Posted in Linguistic Annoyances at 9:48 pm on 25 May 2009
I was at work today.
And so was the rest of Scotland.
(Those of us with jobs still left, that is, in these credit-crunched/recessed/depressed, pick your description of choice, times.)
The first disruption came when my usual signal to get up (Terry Wogan) failed to appear on tbe radio.
After a full day I’d forgotten of course. When I got home and was about to sit down to eat I switched on the TV at the usual time expecting to catch the news. It wasn’t on. Instead there was some stupid film. And the so-called British media keep on referring to “the holiday.”
Well it wasn’t. Not for the whole of the UK, anyway.
Only one of the many annoyances perpetrated by the majority in ignorance of the quaint customs of the northern part of these islands.
The worst ramification of this nonsense came when, quite a few years ago now, Scottish banks decided to take English – and Welsh, I suppose – Bank Holidays. This meant that Scottish bank customers and businesses which were open as usual on Good Friday, Easter Monday and the last Mondays in May and August, couldn’t access their normal banking services and on Jan 2nd the banks were (uselessly) open even though the rest of Scotland was shut.
I suppose most shops etc. down South now open on these days, though, so not much difference in that regard.
Posted in Altered History, Linguistic Annoyances, Science Fiction at 10:18 pm on 7 May 2009
Being interested in both Science Fiction and history I just love that sub-genre of SF which comes under the description of Alternate History but I must say I dislike the term itself.
Alternate of course means “by turns.” Alternate History ought, then, to mean history that occurred, changed, then reverted to its first course, then back to the second, etc. etc.

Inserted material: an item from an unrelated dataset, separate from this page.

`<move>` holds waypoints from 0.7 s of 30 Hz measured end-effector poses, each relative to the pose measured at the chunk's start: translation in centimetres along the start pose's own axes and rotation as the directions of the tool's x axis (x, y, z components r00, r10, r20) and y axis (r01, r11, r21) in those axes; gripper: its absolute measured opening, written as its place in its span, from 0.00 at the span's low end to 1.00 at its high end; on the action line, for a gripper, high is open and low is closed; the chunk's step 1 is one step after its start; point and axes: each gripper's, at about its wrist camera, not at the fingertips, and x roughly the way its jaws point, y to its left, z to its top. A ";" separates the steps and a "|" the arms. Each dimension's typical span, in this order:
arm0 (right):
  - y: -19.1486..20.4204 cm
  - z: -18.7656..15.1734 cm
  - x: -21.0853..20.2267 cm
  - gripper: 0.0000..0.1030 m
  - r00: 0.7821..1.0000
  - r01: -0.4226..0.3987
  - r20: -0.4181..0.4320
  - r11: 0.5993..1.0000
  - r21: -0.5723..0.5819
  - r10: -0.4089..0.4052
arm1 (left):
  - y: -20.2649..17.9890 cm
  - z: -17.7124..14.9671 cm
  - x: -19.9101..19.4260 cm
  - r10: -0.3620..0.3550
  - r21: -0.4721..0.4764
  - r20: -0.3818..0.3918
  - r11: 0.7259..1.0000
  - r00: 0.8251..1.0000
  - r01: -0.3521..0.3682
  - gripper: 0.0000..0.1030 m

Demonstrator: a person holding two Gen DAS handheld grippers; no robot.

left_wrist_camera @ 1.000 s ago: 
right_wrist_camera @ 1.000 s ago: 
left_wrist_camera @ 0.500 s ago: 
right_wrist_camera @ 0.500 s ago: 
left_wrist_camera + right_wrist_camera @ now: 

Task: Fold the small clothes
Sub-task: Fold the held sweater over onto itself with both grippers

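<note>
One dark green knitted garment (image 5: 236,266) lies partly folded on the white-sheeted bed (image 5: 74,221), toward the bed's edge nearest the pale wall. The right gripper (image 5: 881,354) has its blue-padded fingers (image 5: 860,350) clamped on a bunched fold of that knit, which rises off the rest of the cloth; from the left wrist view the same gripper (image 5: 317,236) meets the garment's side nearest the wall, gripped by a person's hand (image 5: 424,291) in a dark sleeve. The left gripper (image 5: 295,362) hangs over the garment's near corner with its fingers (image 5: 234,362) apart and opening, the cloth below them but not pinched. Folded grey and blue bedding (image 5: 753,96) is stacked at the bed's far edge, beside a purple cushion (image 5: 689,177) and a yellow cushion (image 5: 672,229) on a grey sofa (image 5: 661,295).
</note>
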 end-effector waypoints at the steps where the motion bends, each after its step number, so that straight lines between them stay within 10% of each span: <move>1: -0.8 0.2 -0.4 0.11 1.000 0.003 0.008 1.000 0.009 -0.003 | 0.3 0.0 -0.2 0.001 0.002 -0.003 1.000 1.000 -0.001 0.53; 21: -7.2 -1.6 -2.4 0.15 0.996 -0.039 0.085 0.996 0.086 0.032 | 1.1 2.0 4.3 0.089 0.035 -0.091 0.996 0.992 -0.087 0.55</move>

Alternative is no use either as it means “the other of two” – of only two; and of course there are myriad possible scenarios for history as it wasn’t, not merely two.
Proper [ie serious] historians denote Alternate History speculations (in which they do indulge themselves from time to time) by the term counterfactual history which, while being correct in essence, is a bit Latinate and unintuitive, not exactly snappy.
Which leaves us with what?
I know it’s probably too late now, but can I make a plea that we start calling the stuff Altered History?